*Exercise*. Set down exactly the entries below, beginning at their first line and ending at the line with "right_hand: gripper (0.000".

*** Records for processing

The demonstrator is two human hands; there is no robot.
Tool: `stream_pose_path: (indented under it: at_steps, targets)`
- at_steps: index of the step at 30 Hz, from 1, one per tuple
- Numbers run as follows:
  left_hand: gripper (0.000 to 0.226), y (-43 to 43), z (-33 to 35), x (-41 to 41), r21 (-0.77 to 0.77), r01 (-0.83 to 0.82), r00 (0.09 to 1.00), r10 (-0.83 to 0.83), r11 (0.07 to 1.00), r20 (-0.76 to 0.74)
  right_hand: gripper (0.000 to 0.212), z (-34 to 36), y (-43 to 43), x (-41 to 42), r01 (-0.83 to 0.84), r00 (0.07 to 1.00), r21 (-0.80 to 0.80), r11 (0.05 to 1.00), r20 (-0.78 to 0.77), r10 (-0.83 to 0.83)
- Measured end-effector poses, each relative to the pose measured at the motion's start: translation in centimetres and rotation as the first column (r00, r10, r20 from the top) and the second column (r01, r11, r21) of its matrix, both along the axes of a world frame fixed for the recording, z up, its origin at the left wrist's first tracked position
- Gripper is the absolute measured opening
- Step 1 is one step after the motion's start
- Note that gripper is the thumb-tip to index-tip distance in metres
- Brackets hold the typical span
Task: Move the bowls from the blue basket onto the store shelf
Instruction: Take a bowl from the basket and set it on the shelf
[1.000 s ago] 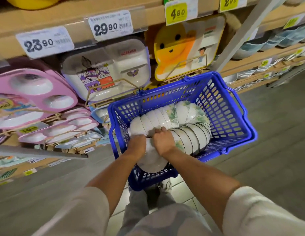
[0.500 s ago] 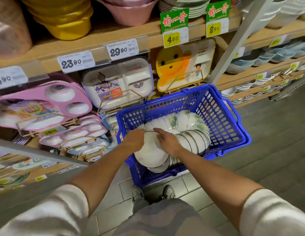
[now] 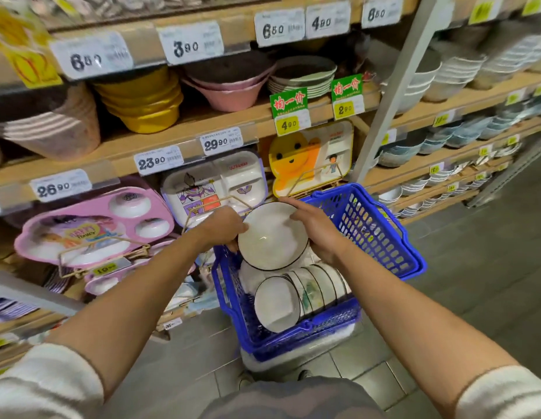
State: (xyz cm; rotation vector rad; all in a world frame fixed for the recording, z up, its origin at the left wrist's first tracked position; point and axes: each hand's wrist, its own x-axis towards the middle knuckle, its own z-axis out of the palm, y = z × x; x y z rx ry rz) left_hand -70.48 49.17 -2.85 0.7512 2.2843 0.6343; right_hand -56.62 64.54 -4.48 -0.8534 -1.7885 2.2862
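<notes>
A white bowl with a dark rim [image 3: 270,235] is held above the blue basket [image 3: 375,234], its inside facing me. My left hand [image 3: 222,226] grips its left rim and my right hand [image 3: 316,228] grips its right rim. It may be a small stack; I cannot tell how many. Below it, several more white bowls [image 3: 296,293] lie on their sides in a curved row inside the basket. The wooden store shelf [image 3: 184,140] rises right behind the basket.
Pink [image 3: 93,225] and white [image 3: 214,184] divided children's trays stand on wire racks at hand height. Yellow [image 3: 142,101], pink [image 3: 230,83] and striped bowls fill the shelf above. A grey upright post [image 3: 387,98] stands at the right, with more bowl stacks beyond. Tiled floor lies below.
Both hands have lifted the white bowl up out of the row in the basket toward the shelf. My view has tilted upward, showing higher shelves.
</notes>
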Motion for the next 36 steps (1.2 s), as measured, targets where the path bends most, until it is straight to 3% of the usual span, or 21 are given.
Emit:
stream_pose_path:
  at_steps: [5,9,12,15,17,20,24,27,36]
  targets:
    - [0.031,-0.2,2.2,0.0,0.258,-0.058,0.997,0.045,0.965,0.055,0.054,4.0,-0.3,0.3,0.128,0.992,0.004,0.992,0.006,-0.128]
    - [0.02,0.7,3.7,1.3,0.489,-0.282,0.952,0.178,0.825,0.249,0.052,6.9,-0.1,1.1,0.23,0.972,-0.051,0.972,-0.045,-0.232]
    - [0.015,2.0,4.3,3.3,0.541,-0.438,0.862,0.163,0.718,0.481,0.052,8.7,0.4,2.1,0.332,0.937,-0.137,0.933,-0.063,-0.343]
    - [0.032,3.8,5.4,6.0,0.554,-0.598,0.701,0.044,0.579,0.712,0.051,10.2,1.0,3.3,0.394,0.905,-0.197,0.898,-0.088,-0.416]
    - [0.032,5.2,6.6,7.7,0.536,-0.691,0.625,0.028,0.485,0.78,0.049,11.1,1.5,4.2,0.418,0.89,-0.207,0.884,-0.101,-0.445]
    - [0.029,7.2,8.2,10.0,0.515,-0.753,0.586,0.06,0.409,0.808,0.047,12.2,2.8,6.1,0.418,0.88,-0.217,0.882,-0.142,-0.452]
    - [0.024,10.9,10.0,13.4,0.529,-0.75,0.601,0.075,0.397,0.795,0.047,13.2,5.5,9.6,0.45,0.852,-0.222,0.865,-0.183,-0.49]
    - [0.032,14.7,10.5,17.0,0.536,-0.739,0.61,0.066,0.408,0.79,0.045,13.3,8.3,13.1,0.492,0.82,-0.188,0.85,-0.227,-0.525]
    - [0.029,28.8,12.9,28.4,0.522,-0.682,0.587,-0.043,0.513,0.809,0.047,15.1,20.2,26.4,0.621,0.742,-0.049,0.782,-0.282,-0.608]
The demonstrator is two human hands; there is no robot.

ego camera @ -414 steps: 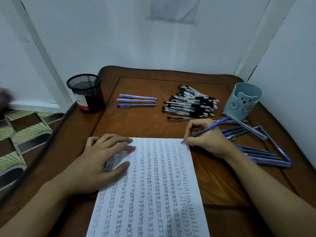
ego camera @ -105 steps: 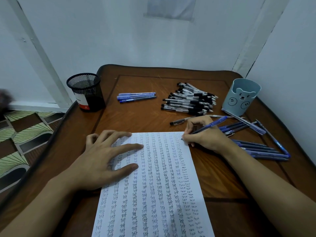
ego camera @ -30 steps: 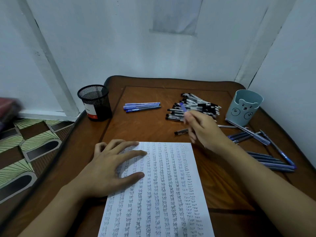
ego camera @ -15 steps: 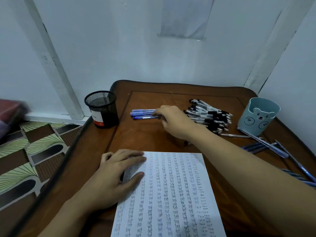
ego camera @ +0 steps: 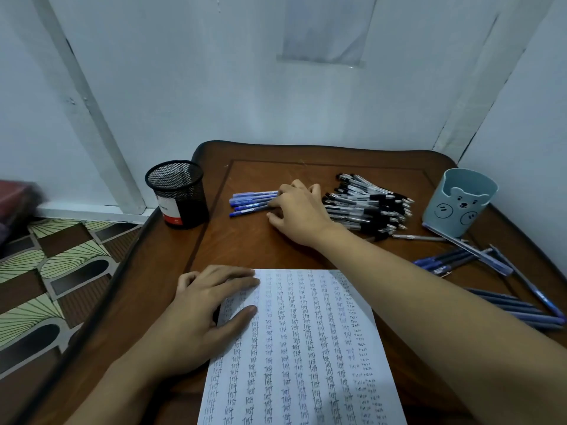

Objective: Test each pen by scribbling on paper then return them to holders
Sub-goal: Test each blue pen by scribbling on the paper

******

*Exercise answer*.
The demonstrator is two human hands; there is no robot.
Tool: `stream_pose_path: (indented under it: at_steps, targets)`
- at_steps: index of the step at 30 Hz, from 1, one per tuple
- Numbers run as follows:
  left_hand: gripper (0.000 to 0.226), y (-43 to 43), z (-33 to 35), x (-41 to 41), r21 (-0.77 to 0.77), r01 (-0.83 to 0.82), r00 (0.09 to 1.00), r10 (-0.83 to 0.83), r11 (0.07 to 1.00), r20 (-0.76 to 0.74)
  right_hand: gripper (0.000 to 0.212), z (-34 to 36), y (-43 to 43), x (-41 to 42), r01 (-0.83 to 0.84), r00 (0.07 to 1.00), r21 (-0.80 to 0.80), r11 (0.05 to 1.00), r20 (-0.78 to 0.77), r10 (-0.83 to 0.83)

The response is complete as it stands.